START Exercise data

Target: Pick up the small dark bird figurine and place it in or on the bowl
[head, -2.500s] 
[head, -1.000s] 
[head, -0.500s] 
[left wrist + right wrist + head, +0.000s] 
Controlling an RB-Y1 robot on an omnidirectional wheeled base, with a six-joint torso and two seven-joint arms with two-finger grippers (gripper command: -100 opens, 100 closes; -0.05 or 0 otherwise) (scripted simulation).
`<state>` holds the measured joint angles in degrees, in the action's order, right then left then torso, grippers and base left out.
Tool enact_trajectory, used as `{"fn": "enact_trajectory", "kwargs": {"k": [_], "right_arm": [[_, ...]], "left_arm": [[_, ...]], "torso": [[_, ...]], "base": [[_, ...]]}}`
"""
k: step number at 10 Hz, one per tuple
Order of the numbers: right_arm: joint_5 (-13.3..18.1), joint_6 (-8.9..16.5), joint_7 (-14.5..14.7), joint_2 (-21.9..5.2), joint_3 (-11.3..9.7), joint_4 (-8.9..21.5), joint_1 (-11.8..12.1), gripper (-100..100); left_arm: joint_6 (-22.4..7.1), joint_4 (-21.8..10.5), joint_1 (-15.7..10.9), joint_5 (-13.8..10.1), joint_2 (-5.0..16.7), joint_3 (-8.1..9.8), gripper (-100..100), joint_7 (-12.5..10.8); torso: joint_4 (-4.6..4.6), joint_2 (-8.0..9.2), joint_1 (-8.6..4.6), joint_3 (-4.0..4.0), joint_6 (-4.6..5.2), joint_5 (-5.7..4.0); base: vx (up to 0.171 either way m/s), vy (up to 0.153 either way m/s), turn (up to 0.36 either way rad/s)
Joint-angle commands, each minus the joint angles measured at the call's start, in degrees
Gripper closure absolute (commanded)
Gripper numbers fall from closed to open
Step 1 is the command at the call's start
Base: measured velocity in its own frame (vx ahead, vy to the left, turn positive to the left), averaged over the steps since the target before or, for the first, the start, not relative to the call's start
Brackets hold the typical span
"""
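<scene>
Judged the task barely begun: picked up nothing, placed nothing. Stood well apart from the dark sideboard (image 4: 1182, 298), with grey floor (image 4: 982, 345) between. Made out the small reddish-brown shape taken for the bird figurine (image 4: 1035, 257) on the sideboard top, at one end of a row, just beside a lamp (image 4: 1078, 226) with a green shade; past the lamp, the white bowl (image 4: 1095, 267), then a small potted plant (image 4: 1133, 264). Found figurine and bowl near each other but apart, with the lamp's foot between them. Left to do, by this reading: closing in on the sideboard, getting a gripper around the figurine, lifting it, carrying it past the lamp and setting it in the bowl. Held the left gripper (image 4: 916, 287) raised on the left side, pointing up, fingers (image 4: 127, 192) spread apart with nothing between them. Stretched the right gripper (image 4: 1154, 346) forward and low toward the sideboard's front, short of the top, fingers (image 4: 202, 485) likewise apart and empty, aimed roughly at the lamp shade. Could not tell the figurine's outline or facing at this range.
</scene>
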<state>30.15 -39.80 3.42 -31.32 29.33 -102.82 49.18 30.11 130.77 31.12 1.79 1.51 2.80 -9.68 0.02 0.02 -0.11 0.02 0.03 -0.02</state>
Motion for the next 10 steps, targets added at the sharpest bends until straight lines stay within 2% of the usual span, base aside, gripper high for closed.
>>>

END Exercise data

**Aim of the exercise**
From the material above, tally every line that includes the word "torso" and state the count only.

**Answer box**
4